Louisiana Record

Monday, October 21, 2019

Office of Disciplinary Counsel recommends lawyer be disbarred for professional misconduct

By Kerry Goff | Jul 26, 2016

NEW ORLEANS – In a June 30 attorney disciplinary matter, which arose out of formal charges, the Office of Disciplinary Counsel (ODC) requested that attorney James Louis Fahrenholtz be disbarred on grounds of professional misconduct.

The ODC alleged that Fahrenholtz's violations consisted of the commission of a criminal act; conduct involving dishonesty, fraud, deceit or misrepresentation; failure to cooperate with a disciplinary investigation; and violating or attempting to violate the rules of professional conduct.

On Nov. 17, the ODC filed formal charges based on Fahrenholtz's alleged violations. On Nov. 19, the formal charges were mailed, but the mail was returned unclaimed. Thus, Fahrenholtz failed to file an answer to the charges within the time allowed by the Supreme Court.

Accordingly, on Feb. 1, the ODC filed a motion and stressed that it had demonstrated by clear and convincing evidence that Fahrenholtz did violate the rules listed in the report.

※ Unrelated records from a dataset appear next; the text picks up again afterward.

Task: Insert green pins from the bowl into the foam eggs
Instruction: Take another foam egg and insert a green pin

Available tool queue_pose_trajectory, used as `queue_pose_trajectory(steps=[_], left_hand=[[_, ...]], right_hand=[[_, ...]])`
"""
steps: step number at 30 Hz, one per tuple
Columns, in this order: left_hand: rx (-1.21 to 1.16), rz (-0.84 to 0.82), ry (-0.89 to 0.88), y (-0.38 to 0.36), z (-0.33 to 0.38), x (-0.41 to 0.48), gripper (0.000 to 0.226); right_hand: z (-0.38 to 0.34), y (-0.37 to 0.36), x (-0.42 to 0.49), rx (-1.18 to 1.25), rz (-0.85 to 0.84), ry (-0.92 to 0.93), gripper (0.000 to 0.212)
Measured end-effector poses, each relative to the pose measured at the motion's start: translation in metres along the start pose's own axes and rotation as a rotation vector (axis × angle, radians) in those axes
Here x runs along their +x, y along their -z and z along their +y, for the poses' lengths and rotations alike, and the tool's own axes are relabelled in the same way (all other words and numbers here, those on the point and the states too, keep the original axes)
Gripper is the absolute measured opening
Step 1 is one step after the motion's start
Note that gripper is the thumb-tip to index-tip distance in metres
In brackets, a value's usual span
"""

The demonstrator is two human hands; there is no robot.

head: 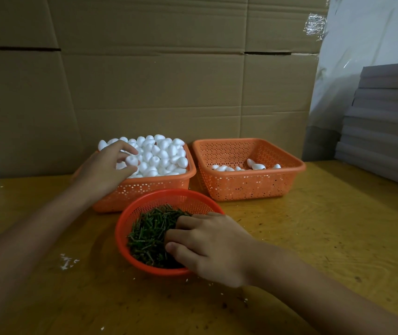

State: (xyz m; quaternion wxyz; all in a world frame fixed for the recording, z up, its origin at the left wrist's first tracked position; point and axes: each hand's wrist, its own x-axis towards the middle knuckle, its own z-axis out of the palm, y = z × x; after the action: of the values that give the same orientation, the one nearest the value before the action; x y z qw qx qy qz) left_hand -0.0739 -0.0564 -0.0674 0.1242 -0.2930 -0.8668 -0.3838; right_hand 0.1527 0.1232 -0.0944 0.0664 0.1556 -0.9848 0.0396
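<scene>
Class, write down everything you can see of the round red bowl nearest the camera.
The round bowl, red-orange perforated plastic, stands upright on the wooden table, just before the egg-filled square basket. A heap of short green pins lies in it. The right hand reaches over its near right rim, fingers curled among the pins.

The left arm was stretched forward past the left side of the bowl (120,228), and the left hand (106,169) was held beyond the bowl's far left edge. Its fingers were curled, and a foam egg (131,160) was pinched between thumb and fingertips. The right arm was brought in from the bowl's near right. The right hand (208,246) was laid palm-down over the bowl's right half, fingers bent into the green pins (149,235). Whether a pin was gripped could not be told.
</scene>
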Motion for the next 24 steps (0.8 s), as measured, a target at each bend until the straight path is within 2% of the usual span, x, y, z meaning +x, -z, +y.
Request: queue_pose_trajectory(steps=[9, 12, 17, 24], left_hand=[[0.004, -0.007, -0.019, 0.005, 0.009, -0.010, 0.020], [-0.020, 0.068, 0.005, 0.003, 0.014, -0.015, 0.026], [-0.165, 0.294, -0.014, -0.004, 0.027, -0.039, 0.019], [-0.391, 0.261, -0.080, -0.014, 0.048, -0.073, 0.034]], right_hand=[[-0.002, 0.001, 0.000, -0.015, -0.006, 0.002, 0.036], [-0.002, 0.002, 0.000, -0.022, -0.006, -0.002, 0.036], [-0.003, 0.003, -0.001, -0.045, -0.039, -0.004, 0.038], [-0.002, 0.003, -0.001, -0.058, -0.041, -0.003, 0.038]])
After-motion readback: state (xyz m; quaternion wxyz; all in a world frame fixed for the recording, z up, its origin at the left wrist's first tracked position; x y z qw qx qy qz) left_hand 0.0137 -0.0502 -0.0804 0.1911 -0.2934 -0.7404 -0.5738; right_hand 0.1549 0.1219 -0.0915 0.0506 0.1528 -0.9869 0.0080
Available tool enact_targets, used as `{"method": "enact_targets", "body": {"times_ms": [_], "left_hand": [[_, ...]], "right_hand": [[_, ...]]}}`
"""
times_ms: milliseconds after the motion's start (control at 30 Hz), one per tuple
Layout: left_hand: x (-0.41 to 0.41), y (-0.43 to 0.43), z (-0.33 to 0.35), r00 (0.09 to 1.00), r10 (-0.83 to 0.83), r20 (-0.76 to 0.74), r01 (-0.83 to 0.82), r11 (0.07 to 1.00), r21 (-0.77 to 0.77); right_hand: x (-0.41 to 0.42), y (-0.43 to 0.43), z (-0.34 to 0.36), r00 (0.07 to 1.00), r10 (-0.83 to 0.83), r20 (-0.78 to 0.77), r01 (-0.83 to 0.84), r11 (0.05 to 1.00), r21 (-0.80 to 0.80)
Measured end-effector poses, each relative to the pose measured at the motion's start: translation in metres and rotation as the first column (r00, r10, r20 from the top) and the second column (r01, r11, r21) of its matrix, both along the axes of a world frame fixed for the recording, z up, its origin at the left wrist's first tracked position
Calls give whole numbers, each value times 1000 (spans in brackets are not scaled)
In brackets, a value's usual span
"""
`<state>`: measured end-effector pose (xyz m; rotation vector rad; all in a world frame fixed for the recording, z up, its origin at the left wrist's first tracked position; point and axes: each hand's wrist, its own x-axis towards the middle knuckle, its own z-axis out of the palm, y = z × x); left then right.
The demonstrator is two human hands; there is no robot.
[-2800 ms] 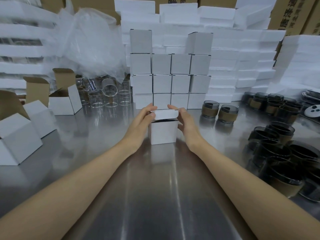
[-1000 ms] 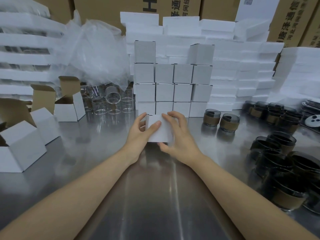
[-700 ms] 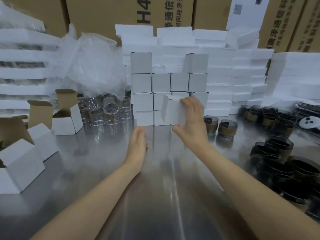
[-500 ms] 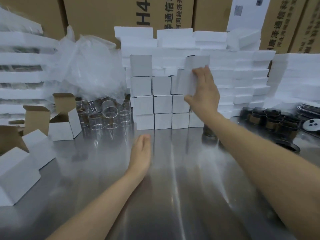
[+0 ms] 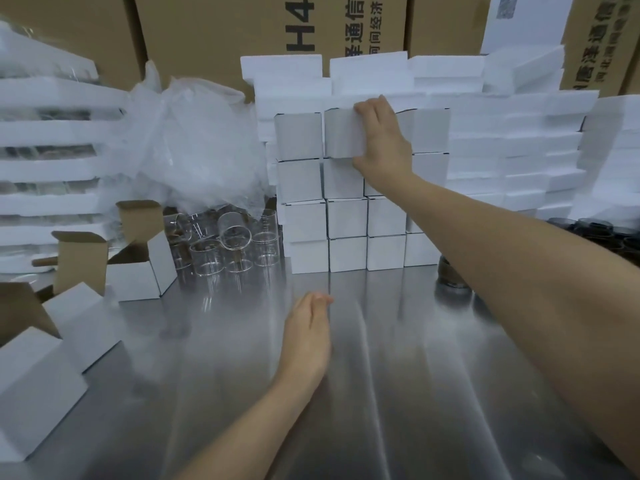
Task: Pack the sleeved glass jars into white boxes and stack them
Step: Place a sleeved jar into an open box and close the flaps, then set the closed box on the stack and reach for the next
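Observation:
My right hand (image 5: 381, 142) grips a closed white box (image 5: 341, 133) and holds it in the top row of the wall of stacked white boxes (image 5: 346, 216), just right of the top-left box (image 5: 298, 136). Fingers curl over its top edge, the thumb sits under its lower right corner. My left hand (image 5: 306, 336) rests flat on the steel table (image 5: 398, 393) with straight fingers, holding nothing. One sleeved jar (image 5: 452, 277) shows partly under my right forearm; more dark jars (image 5: 595, 230) sit at the far right.
Open white boxes with brown flaps (image 5: 138, 268) and tipped ones (image 5: 38, 382) lie at the left. Clear glass jars (image 5: 221, 251) stand behind them under a plastic bag (image 5: 194, 147). Foam trays (image 5: 502, 140) and cardboard cartons (image 5: 242, 32) fill the back.
Both hands closed the box on the table. My right hand then lifted it alone up to the stack's top row, while my left hand dropped flat onto the table.

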<state>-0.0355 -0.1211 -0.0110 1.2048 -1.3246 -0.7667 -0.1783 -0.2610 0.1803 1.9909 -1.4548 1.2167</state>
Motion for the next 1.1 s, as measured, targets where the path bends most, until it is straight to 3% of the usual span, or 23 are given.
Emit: {"method": "enact_targets", "body": {"times_ms": [533,633,700,733,833,900,1000,1100], "left_hand": [[-3,-3,-3,996,13,84,-9,999,-46],[-1,-3,0,996,16,90,-14,1000,-23],[-2,-4,1,996,22,86,-22,1000,2],[-2,-4,1,996,26,87,-28,1000,12],[-1,-2,1,998,33,44,-34,999,14],[1,-1,1,999,30,-22,-30,999,32],[3,-1,0,1000,19,7,-19,999,35],[2,3,-1,987,31,155,-28,999,-21]], "right_hand": [[14,-19,-12,999,-4,-40,14,970,241],[27,14,-45,970,30,242,-98,958,271],[41,50,-87,892,65,448,-244,902,355],[46,71,-109,877,77,474,-301,857,418],[41,127,-163,914,149,377,-359,731,580],[28,156,-184,959,179,220,-282,695,662],[17,180,-196,979,185,-87,-78,731,678],[18,185,-190,974,191,-120,-63,739,671]]}}
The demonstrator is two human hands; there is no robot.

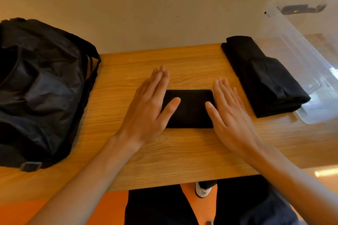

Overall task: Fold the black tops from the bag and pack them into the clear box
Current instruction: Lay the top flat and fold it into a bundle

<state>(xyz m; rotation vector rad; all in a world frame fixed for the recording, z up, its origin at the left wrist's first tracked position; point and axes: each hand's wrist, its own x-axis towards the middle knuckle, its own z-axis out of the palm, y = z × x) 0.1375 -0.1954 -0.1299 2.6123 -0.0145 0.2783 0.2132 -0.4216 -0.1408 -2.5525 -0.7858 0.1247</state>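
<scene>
A small folded black top [190, 109] lies flat in the middle of the wooden table [182, 151]. My left hand [151, 104] rests flat over its left end, fingers straight and slightly apart. My right hand [230, 111] lies flat at its right end, thumb on the cloth. Neither hand grips anything. A stack of folded black tops [263, 76] sits at the right, beside the clear box [300, 60]. The black bag [40, 86] slumps on the table's left side.
The table stands against a plain beige wall [146, 5]. The clear box overhangs the table's right end. Below the near edge I see dark trousers [237, 202] and a white shoe [202, 191] on an orange floor.
</scene>
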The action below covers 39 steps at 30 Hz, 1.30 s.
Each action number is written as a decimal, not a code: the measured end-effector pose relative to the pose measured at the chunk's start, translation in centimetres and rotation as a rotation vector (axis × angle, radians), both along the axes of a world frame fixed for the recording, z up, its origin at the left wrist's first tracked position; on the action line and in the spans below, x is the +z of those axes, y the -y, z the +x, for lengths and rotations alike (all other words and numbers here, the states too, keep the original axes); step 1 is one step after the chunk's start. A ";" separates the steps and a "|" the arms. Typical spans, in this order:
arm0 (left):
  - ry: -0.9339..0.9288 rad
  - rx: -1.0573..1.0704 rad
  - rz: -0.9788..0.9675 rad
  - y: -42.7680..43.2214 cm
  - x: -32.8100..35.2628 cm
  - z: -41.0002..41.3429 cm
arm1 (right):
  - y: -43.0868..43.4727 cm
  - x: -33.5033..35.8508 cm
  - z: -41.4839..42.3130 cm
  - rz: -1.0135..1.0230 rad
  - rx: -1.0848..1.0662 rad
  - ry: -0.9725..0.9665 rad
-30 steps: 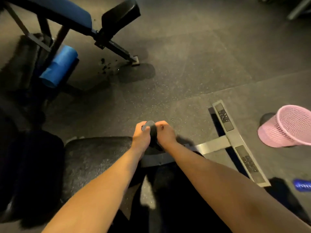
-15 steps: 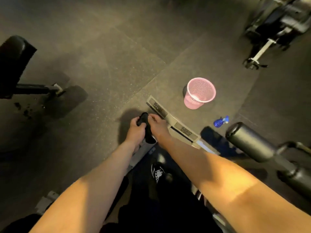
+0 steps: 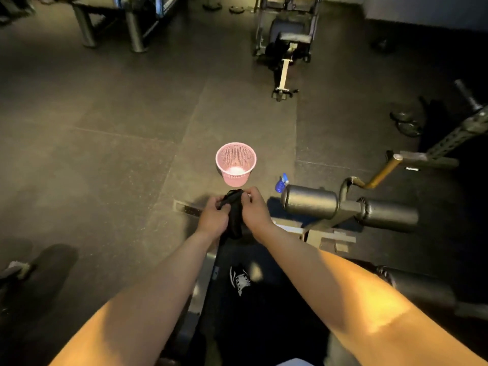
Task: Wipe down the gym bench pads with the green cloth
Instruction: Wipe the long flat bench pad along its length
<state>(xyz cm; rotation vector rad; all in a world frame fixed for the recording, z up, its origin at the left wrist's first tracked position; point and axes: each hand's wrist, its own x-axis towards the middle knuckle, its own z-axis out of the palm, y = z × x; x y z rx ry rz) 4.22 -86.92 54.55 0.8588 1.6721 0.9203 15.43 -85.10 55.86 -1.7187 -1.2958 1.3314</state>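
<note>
Both hands are clamped on the cloth point(image 3: 233, 216), as far as I can read it from my feed. The left hand point(image 3: 212, 219) curls its fingers round the bunched upper part from one side. The right hand point(image 3: 257, 211) pinches the same bunch from the other side, with its thumb and fingertips at the top edge. The cloth looks almost black in this dim light. It sits between the two hands, crumpled at the top, with its loose end hanging down past the wrists. It is held in the air, touching no pad.

I take the pink basket point(image 3: 235, 179) as my marker. The grip and cloth sit just on the near side of it, almost in line with it. The steel foot bar point(image 3: 188, 208) of the bench lies under the hands, nearer than the basket, with its end showing to the left of the left hand. A blue spray bottle point(image 3: 281, 183) stands on the floor just right of the basket. Two dark roller pads point(image 3: 309, 202) lie further right and a little nearer. A dark shoe point(image 3: 240, 281) is well on the near side of the basket; its white marking is too blurred for me to read. A weight machine point(image 3: 286, 48) stands far beyond the basket.
</note>
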 end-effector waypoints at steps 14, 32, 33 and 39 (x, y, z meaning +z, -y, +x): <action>-0.076 -0.031 -0.101 -24.2 4.6 0.4 | -24.1 1.6 1.2 -0.074 -0.043 -0.057; 0.096 -0.232 -0.064 -51.5 2.3 -20.3 | -48.6 0.3 -18.4 0.055 -0.300 0.013; 0.099 -0.283 -0.074 -53.7 2.3 -22.7 | -50.6 0.2 -20.7 0.072 -0.342 0.019; -0.057 -0.641 -0.046 -64.9 6.5 -35.9 | -59.1 4.3 -32.4 0.141 -0.546 0.016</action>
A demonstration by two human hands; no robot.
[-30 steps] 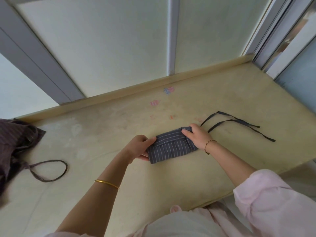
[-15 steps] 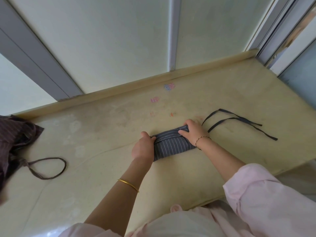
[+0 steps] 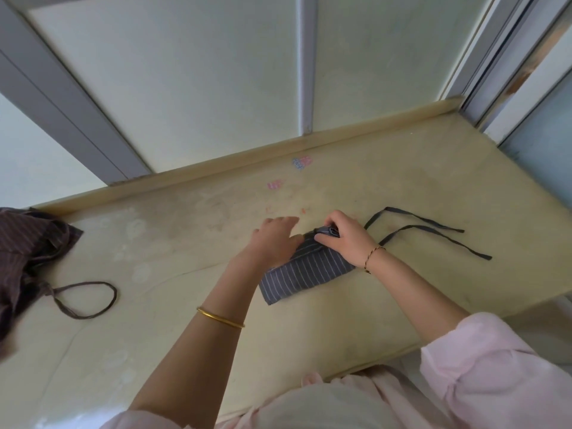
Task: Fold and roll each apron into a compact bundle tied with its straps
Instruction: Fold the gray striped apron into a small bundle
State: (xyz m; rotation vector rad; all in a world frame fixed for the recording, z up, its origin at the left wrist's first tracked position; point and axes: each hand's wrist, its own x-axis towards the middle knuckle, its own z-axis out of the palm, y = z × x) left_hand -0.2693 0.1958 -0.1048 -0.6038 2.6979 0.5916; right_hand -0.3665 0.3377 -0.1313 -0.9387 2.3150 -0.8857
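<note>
Now the folded grey striped apron (image 3: 306, 274) lies mid-desk (image 3: 185, 243), straps (image 3: 483, 255) trailing rightward. The right hand (image 3: 346, 239) grips its far folded edge. The left hand (image 3: 275, 239), fingers straight, rests on it. A brown apron (image 3: 28, 243) sits at the left.

The grey apron (image 3: 303, 274) is thin woven cloth with fine pale stripes, matt, as are its flat straps (image 3: 486, 256). The table (image 3: 402, 181) is smooth, yellowish and blotchy, faintly shiny at the near left. The brown apron (image 3: 28, 243) is matt striped cloth; the bangle (image 3: 220, 318) is polished gold-coloured metal.
</note>
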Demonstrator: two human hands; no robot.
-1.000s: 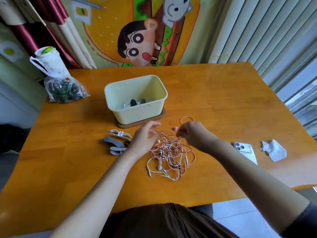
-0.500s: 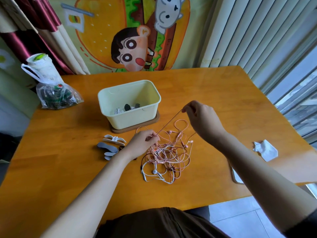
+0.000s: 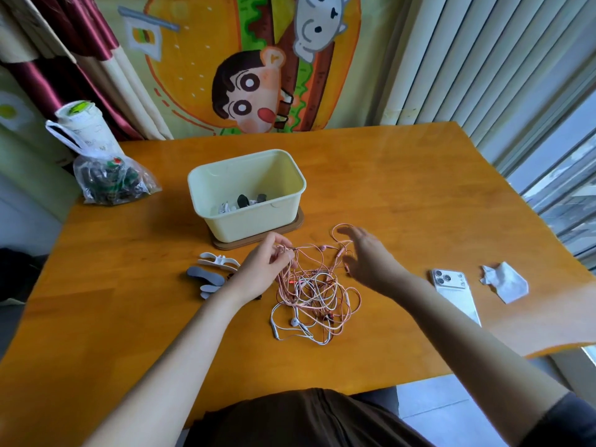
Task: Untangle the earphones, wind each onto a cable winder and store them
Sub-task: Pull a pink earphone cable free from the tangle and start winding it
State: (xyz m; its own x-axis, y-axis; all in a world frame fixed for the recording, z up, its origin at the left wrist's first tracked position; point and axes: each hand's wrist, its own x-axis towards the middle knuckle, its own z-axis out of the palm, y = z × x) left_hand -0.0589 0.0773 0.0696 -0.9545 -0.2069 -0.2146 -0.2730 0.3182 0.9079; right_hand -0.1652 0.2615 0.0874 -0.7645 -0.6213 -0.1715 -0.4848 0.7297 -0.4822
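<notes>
Head view, the only angle on offer, and here is the tangle of earphones (image 3: 317, 295) sitting dead centre on the wooden table (image 3: 403, 195), pink cords looped over white ones. A white earbud (image 3: 294, 321) pokes out at the heap's seven o'clock.

The left hand (image 3: 266, 269) is in at the heap's ten o'clock, fingers curled, thumb and fingertips pinching a few pink strands that rise from the pile. The right hand (image 3: 367, 258) is over at the two o'clock edge, fingers spread and loose and a touch blurred, with no cord gripped. Whether its fingertips brush the pink loop there, I cannot tell.

At nine o'clock from the pile, just beyond the left wrist, lie the cable winders (image 3: 206, 275), white and grey, flat on the wood. Up at eleven o'clock stands the cream tub (image 3: 251, 225) on its wooden base (image 3: 233, 245), with a few dark and white bits in the bottom.

Out at three o'clock a phone (image 3: 451, 287) lies camera-side up, with a crumpled tissue (image 3: 504, 282) near it. Far at ten o'clock, on the table's corner, a plastic bag (image 3: 109, 182) slumps in front of a paper cup (image 3: 82, 124).
</notes>
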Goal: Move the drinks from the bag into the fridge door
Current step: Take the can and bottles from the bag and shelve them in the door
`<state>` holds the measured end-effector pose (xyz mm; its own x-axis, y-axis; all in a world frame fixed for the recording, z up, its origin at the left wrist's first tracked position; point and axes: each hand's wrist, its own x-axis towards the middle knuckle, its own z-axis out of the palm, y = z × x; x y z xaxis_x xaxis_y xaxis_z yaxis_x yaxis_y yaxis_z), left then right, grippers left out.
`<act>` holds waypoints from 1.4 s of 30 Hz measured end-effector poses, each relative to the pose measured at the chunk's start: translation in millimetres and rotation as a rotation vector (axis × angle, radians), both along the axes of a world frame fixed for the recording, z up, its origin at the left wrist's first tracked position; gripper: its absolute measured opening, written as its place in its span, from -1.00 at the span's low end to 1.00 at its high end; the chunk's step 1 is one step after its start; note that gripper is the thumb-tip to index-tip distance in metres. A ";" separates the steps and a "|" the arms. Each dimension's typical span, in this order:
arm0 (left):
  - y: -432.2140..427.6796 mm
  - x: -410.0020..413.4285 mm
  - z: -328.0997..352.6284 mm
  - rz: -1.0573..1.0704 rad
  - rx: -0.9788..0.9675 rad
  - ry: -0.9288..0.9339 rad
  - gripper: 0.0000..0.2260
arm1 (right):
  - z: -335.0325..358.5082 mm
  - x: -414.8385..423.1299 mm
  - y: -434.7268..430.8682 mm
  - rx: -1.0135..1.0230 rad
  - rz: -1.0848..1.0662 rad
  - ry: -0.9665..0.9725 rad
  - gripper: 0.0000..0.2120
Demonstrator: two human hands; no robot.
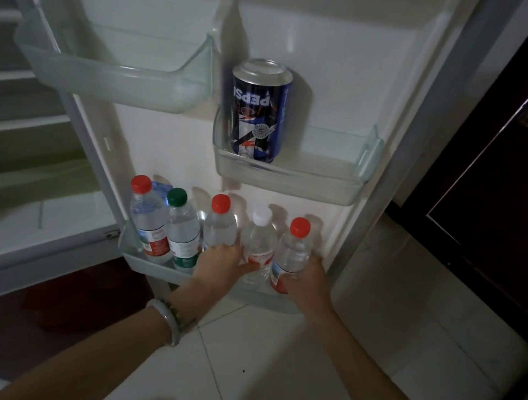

Moreover, a review of both the American Bar Association (ABA) standards for imposing lawyer discipline and Louisiana jurisprudence confirmed that serious felony misconduct, such as that alleged against Fahrenholtz, typically results in a baseline sanction of disbarment.

The formal charges stated that Fahrenholtz was a Louisiana licensed attorney who was admitted into practice on April 19, 1996. He was suspended by order of the Supreme Court effective Oct. 16, 2009 and remained suspended at this time. Additionally, he has been ineligible to practice law since 2005 when he failed to pay his bar dues.

Fahrenholtz said he was retired and had not practiced since 2005 for that reason.

“(Fahrenholtz) was arrested on charges of illegal possession of stolen things and obstructions of justice,” the report said.

The report further explained that he allegedly stole an iPad computer tablet from a lobbyist while he was at the state Capitol, and investigators were able to locate the iPad at the home of Fahrenholtz. After securing a search warrant, the investigators went to Fahrenholtz’s home. As they approached, he allegedly threw the tablet into a swimming pool or pond at the rear of his home in an effort to obstruct the investigators’ efforts as well as to hide and destroy evidence.

He resolved his criminal charges with pretrial diversion and intervention efforts which permitted him to enter a guilty plea to illegal possession of stolen items and the payment of restitution in the amount of $800 to the victim.

Fahrenholtz was placed on notice but failed and refused to respond to the investigative inquiry made by the ODC and has otherwise failed to cooperate. Because of this, Farhenholtz’s conduct reflects the listed violations.

“(Fahrenholtz) caused substantial harm to the victim of his theft, including the destruction of property, as well as harm to the profession in legal system,” the report said.

The following aggravating factors were listed in the ODC proceedings: prior disciplinary offenses, dishonest or selfish motive, multiple offenses, bad-faith obstruction of the disciplinary investigation, and substantial experience in the practice of law. Thus, the committee requested the baseline sanction of disbarment.

“Accordingly, it is the committee's recommendation that Fahrenholtz be disbarred and that all costs of the proceedings be assessed against him,” the report said.

Elected to the School Board as a reformer in 2000 and 2004, Fahrenholtz did not seek re-election in 2008.

In a 2009 interview with Gambit, Fahrenholtz argued that he retired from practicing law in 2005, adding the disciplinary action issued by the Louisiana Supreme Court was a waste of the state’s time and resources.

The Supreme Court found justifiable reason to pursue Fahrenholtz, despite his claims.

"The misconduct is particularly troublesome because he was an elected official at the time," the Supreme Court ruling said. “An attorney occupying a position of public trust is held to even a higher standard of conduct than an ordinary attorney."